Harris, Int J Periodontics Restorative Dent 1999b; 19 (5): 439-448.

Karring T, Lang NP, Loe H. rol van bindweefsel bij het bepalen van epitheliale specificiteit. J Dent Res 1972;51:1303-1304

Karring T, Lang NP, Loe H. The role of gingival bindweefsel in determining epithelial differentiation. J Periodont Res 1975; 10 (1): 1-11.

Langer B, Langer L. Subepitheliale bindweefseltransplantaat techniek voor worteldekking. J Periodontol 1985; 56 (12): 715-720.

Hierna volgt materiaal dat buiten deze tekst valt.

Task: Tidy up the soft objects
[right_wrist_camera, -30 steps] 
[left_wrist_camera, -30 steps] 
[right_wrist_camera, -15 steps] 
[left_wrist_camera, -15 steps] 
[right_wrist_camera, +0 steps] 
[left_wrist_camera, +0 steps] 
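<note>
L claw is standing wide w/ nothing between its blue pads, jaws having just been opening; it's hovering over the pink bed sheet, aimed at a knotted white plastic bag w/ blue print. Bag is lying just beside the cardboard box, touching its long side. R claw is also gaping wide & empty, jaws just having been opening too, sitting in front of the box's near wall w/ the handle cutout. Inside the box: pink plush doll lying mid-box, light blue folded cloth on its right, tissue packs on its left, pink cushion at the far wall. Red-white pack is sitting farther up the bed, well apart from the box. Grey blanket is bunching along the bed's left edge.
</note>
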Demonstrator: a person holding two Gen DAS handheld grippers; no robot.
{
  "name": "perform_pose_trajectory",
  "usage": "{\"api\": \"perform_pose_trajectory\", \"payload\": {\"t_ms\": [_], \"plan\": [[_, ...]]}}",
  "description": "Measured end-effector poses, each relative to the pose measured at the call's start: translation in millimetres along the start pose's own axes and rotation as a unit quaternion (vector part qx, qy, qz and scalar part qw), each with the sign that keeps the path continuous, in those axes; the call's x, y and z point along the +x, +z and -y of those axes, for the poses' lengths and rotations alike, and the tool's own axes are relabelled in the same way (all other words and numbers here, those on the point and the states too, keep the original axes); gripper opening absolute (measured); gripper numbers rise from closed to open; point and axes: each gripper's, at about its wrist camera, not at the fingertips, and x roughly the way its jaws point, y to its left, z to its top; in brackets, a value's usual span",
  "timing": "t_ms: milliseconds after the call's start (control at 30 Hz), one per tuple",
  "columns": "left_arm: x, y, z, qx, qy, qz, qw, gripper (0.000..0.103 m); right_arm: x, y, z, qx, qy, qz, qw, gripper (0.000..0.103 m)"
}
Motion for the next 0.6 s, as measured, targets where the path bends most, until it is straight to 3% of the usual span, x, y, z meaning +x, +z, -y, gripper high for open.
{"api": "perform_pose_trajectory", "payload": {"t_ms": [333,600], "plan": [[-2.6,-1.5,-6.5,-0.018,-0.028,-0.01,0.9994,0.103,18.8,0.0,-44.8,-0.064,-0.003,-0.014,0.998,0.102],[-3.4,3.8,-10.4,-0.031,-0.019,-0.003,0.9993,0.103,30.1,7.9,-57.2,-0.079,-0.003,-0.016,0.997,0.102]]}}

Lindhe J, Karring T, Lang NP. Klinische Peridontologie en implantaat tandheelkunde 4e editie. Blackwell Munksgaard, Oxford, 2003

Loe H, Anerud A, Boysen H. The natural history of periodontal disease in man. Prevalentie, ernst en omvang van tandvleesrecessie. J Parodontol 1992: 63: 489-495.

Majzoub Z et al. J Periodontol 2001; 72 (11): 1607-1615.

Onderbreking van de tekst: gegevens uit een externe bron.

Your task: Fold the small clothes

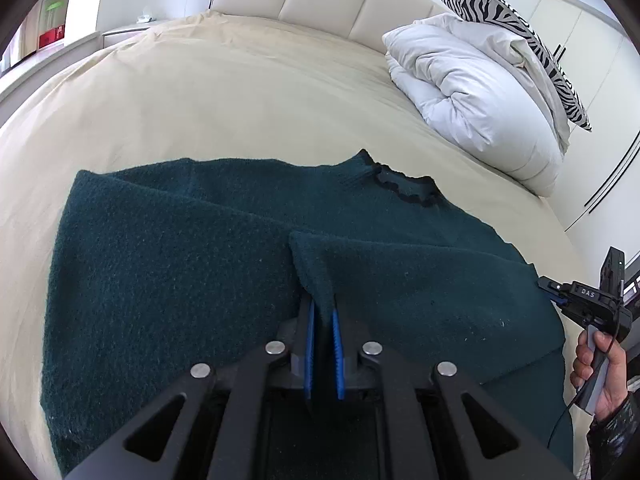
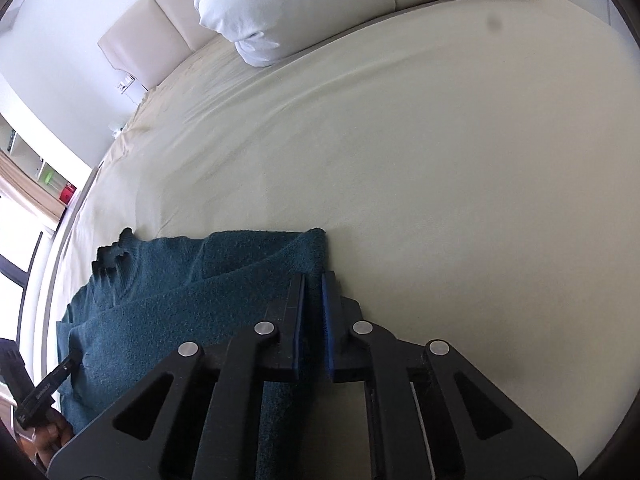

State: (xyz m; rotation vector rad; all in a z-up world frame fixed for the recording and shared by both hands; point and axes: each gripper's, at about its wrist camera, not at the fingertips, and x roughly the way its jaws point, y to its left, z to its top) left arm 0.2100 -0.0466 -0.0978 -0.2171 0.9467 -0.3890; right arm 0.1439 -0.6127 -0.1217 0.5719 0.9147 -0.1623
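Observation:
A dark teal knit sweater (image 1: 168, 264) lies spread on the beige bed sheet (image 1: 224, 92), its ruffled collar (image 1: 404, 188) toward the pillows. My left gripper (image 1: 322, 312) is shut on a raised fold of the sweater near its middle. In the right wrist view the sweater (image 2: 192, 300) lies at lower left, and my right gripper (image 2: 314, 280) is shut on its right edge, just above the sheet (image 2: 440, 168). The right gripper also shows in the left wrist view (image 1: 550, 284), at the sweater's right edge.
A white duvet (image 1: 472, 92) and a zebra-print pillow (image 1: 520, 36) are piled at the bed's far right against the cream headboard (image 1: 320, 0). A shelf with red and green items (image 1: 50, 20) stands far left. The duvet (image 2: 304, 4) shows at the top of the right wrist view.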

Mariotti A., Efficacy of Chemical Root Surface Modifiers in the Treatment of Periodontal Diseases. Een Systematische Herziening. Ann Parodontol 2003:8:205-226

Miller PD Jr. een classificatie van marginale Weefsel recessie. Int J Parodontics Restorative Dent 1985; 5 (2):9-14.Monnet-Corti, V., Santini, A., Glise J., Fouque-Deruelle, C., Dillier, F. Liebart M, Borghetti, A. Connective Tissue Graft for Gingival Recession Treatment : Assessment of the Maximum Graft Dimensions at the Palatal Vault as a Donor Site. J Parodontol 20

Reiser, GM, Bruno, JF, Mahan, PE, Larkin LH. De subepitheliale bindweefsels graft palatale donorplaats: Anatomische overwegingen voor chirurgen. Int J Parodontologie herstellende deuk 1996;16:131-137

Tarnow, DP. Chirurgische overwegingen voor de Prosthodontische patiënten Curr. Opin. Deuk. 1992:2:34-8.

Wennstrom, JL. Mucogingivale Therapie. Ann Periodontol 1996: 1: 671-701

Geef een antwoord

Het e-mailadres wordt niet gepubliceerd.